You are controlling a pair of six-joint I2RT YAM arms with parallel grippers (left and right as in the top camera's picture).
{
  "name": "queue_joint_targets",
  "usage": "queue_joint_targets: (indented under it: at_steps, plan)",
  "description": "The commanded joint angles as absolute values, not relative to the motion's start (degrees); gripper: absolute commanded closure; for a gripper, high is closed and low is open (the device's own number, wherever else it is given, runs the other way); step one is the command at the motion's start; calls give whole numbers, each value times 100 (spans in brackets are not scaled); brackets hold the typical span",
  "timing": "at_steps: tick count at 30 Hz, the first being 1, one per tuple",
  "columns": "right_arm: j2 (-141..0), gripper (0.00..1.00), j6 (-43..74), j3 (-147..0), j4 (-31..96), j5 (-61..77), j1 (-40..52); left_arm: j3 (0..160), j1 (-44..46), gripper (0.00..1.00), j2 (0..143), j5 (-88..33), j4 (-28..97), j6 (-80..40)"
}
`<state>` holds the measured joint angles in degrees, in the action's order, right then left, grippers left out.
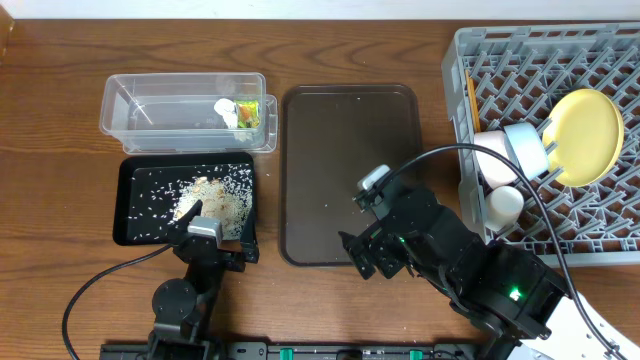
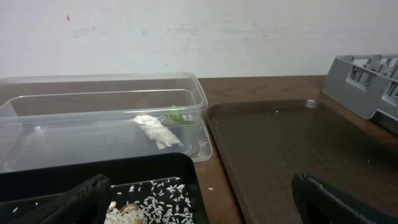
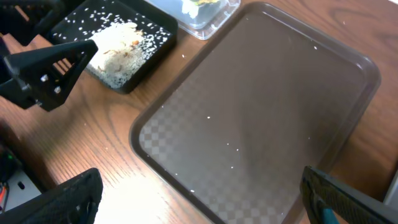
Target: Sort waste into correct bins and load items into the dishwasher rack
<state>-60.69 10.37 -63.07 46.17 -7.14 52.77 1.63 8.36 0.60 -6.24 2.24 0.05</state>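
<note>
Dishwasher rack (image 1: 540, 70) grey plastic lattice; plate (image 1: 585, 137) round, yellow.

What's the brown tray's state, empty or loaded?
Empty of dishes: the brown tray shows a bare surface in the overhead and right wrist views, with only a few white specks on it.

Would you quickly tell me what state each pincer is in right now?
Left pincer: open, holding nothing.
Right pincer: open, holding nothing.

Our left gripper (image 2: 199, 202) hangs low, jaws spread wide and empty. To its right, our right gripper (image 3: 205, 199) tilts downward, jaws equally wide apart.
</note>
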Motion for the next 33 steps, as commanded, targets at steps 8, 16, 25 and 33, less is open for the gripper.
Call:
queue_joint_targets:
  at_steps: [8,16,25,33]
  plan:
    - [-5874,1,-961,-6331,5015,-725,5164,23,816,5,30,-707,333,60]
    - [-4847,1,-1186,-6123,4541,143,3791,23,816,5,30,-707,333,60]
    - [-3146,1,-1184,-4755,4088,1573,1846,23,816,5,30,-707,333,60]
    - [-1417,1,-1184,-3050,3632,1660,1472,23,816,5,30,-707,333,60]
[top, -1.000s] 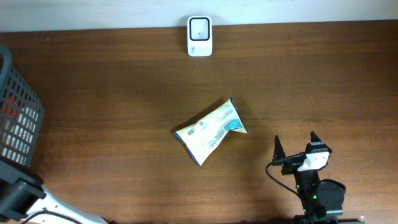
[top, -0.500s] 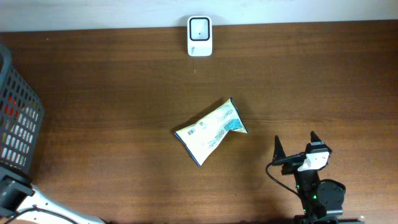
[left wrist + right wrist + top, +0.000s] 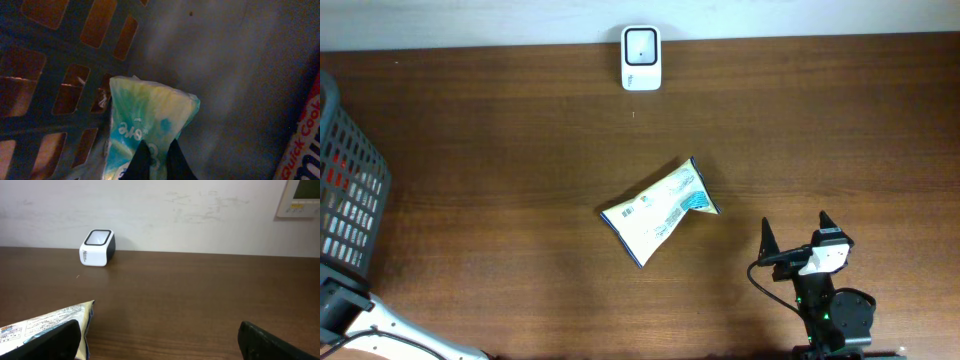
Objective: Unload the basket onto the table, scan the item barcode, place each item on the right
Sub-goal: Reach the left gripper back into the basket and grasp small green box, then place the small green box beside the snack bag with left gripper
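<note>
Left tool (image 3: 157, 146) grips a green packet (image 3: 150, 107) just ahead of it in the basket (image 3: 60, 50); right tool (image 3: 160, 342) stands released.

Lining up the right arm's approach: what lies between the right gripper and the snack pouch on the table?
Nothing. In the overhead view, only bare table separates the open right gripper from the snack pouch.
</note>
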You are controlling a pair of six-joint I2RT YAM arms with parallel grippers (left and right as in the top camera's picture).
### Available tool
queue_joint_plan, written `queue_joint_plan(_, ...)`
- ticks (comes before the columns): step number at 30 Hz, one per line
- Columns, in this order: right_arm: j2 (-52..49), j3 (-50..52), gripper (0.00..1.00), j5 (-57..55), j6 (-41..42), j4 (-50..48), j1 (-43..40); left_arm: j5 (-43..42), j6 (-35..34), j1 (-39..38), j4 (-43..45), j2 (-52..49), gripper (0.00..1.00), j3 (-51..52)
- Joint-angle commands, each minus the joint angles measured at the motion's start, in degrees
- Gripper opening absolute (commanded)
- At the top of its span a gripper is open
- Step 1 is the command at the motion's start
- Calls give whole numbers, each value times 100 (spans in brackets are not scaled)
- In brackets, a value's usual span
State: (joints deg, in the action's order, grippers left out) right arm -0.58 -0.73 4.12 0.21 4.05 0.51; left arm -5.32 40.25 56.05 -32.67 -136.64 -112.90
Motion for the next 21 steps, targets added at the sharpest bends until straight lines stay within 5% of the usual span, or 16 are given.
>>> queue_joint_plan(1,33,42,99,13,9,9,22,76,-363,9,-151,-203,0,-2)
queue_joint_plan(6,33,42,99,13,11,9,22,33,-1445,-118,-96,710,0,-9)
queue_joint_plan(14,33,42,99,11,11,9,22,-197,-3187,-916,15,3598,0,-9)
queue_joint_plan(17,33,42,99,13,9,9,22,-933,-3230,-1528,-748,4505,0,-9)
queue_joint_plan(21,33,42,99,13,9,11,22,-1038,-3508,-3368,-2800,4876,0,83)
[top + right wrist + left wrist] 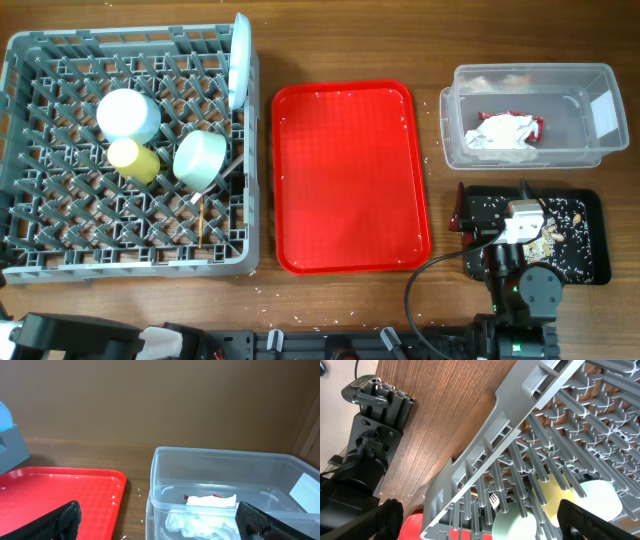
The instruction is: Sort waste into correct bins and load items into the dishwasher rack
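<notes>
The grey dishwasher rack (40, 250) at the left holds a pale blue plate (239, 55) on edge, two pale blue bowls (128, 113) (200, 158), a yellow cup (135, 160), a white fork (493, 500) and wooden chopsticks (205, 218). The clear tub (580, 75) holds the white napkin (503, 135) and red wrapper (538, 126). The black tray (588, 250) holds beige crumbs (562, 215). My left gripper (485, 522) is open and empty at the rack's near corner. My right gripper (162, 520) is open and empty, low over the black tray, facing the tub (225, 460).
The red serving tray (350, 175) lies between the rack and the bins, with a few white specks on it. Small crumbs are scattered on the wooden table near the tray's edges. My right arm (520, 250) stands over the black tray.
</notes>
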`<action>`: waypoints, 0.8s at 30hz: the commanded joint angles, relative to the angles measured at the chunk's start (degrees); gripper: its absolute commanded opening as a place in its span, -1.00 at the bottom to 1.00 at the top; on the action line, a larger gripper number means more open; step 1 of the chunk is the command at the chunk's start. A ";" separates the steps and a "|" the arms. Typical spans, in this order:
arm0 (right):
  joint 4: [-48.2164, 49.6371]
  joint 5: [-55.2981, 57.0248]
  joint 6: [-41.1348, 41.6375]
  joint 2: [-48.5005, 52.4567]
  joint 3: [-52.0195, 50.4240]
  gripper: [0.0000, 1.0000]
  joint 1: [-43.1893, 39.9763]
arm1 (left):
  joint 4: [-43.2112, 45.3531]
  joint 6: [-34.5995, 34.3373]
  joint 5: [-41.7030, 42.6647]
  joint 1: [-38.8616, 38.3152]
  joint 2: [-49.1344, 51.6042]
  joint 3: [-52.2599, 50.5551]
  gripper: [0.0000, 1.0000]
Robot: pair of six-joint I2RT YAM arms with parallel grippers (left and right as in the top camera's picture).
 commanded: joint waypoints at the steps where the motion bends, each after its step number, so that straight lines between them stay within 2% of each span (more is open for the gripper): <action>1: 0.11 0.81 1.40 -0.68 -0.11 0.99 -0.28 | -0.02 -0.57 0.04 0.20 -0.61 0.22 1.00; 15: 0.11 0.81 1.40 -0.68 -0.11 1.00 -0.28 | -0.04 -0.55 -0.24 0.20 -0.61 0.22 1.00; 18: 0.11 0.79 1.40 -0.68 -0.11 0.99 -0.28 | -0.07 -0.52 -7.04 0.20 -0.20 0.22 1.00; 20: 0.11 0.81 1.40 -0.68 -0.11 0.99 -0.28 | -0.83 -0.50 -8.61 -0.09 -0.52 0.15 1.00; 22: 0.11 0.79 1.40 -0.68 -0.11 1.00 -0.28 | -0.90 -0.52 -9.31 -1.84 -3.30 -2.03 1.00; 24: 0.11 0.81 1.40 -0.68 -0.11 0.99 -0.28 | 4.07 -0.70 -9.92 -6.12 -9.62 -8.90 1.00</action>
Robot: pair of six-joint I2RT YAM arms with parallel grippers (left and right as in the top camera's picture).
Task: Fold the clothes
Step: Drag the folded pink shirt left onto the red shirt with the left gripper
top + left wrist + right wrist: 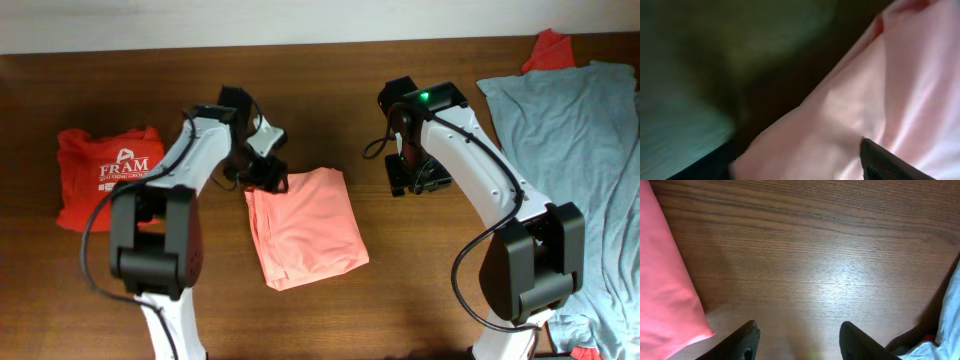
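Note:
A folded salmon-pink garment (305, 225) lies at the table's middle. My left gripper (268, 172) is at its far left corner. In the blurred left wrist view the pink cloth (850, 115) fills the space between the two wide-apart fingers (797, 167); the gripper is open. My right gripper (412, 175) is open and empty over bare wood to the right of the garment. In the right wrist view its fingers (799, 342) frame bare table, with the pink garment's edge (665, 290) at the left.
A folded red shirt with white "FRAM" print (105, 170) lies at the left. A large light blue-grey garment (580, 140) is spread along the right side, with a red cloth (548, 50) at its far edge. The wooden table (400, 280) is dark brown.

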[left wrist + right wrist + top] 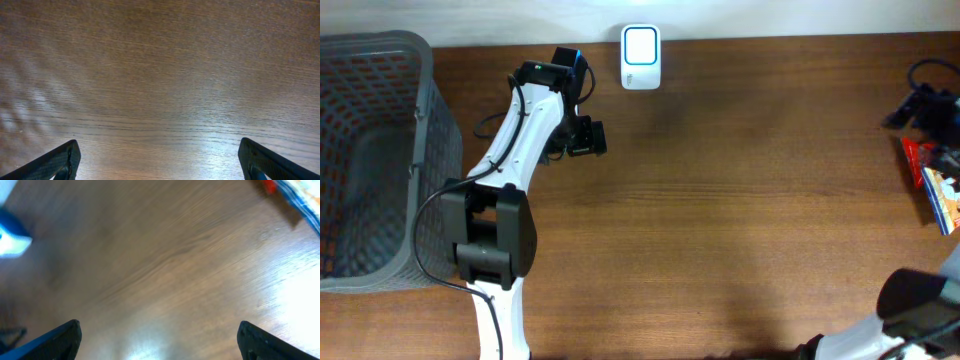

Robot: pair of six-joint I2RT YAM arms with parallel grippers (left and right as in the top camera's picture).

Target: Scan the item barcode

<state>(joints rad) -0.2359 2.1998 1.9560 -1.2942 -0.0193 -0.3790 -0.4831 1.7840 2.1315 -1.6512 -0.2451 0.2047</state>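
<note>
While its fingers stand wide apart and empty, the right gripper [159, 326] has the packet [299, 197] at the upper right of its wrist view, near but untouched. Overhead, the packet lies at the right edge, its long axis running top to bottom, with only bare table [750, 200] between it and the scanner [640, 57] at top centre. The left gripper [159, 144], likewise spread, is well apart from the packet.
</note>
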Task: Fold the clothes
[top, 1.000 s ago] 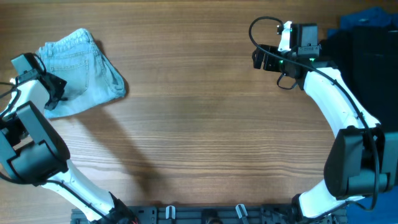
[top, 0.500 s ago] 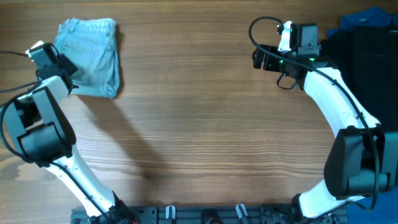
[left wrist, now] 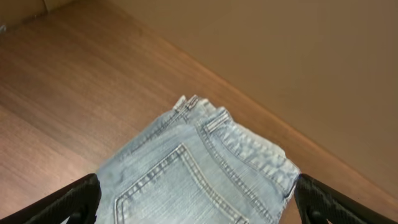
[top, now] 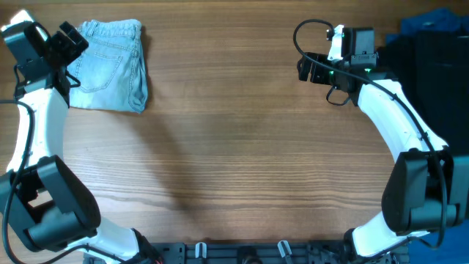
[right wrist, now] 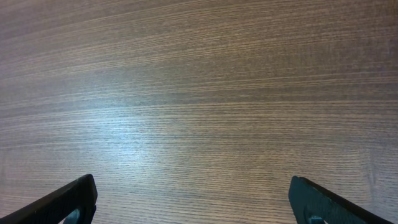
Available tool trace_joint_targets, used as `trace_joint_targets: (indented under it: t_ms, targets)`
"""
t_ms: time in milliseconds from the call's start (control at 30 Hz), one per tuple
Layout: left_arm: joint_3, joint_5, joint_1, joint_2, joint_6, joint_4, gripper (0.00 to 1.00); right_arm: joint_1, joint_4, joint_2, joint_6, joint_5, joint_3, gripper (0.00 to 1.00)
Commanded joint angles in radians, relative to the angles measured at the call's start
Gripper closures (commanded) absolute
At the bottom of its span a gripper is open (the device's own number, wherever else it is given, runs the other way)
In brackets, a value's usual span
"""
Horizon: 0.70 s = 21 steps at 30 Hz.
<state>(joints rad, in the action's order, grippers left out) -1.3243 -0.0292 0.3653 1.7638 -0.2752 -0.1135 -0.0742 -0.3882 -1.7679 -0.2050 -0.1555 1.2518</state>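
Note:
The clothes, light blue denim shorts (top: pixel 111 64), lie folded in a compact rectangle at the table's far left, a back pocket facing up. My left gripper (top: pixel 70 41) hovers at their left edge, open. In the left wrist view the shorts (left wrist: pixel 205 162) fill the space below my left gripper (left wrist: pixel 199 211), whose black fingers (left wrist: pixel 68 202) stand wide apart and hold nothing. My right gripper (top: pixel 308 70) is far off at the back right, open over bare wood. The right wrist view shows my right gripper (right wrist: pixel 199 208) with only table between its fingertips (right wrist: pixel 326 202).
A black garment (top: pixel 432 70) and a dark blue cloth (top: pixel 432 18) lie at the right edge behind the right arm. A tan wall (left wrist: pixel 298 56) rises just beyond the table's far edge behind the shorts. The arm bases stand at the near edge.
The left arm swung toward the far left corner, carrying the shorts back and squaring them up, then opened and let them go. The right arm has not moved.

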Motion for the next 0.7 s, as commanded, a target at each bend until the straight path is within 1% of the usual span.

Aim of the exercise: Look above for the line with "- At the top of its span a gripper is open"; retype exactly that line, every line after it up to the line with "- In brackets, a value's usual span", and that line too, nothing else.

Response to this exercise:
- At the top of its span a gripper is open
- Step 1 is the command at the motion's start
- Calls give whole numbers, each value times 100 (spans in brackets are not scaled)
- In brackets, a value's usual span

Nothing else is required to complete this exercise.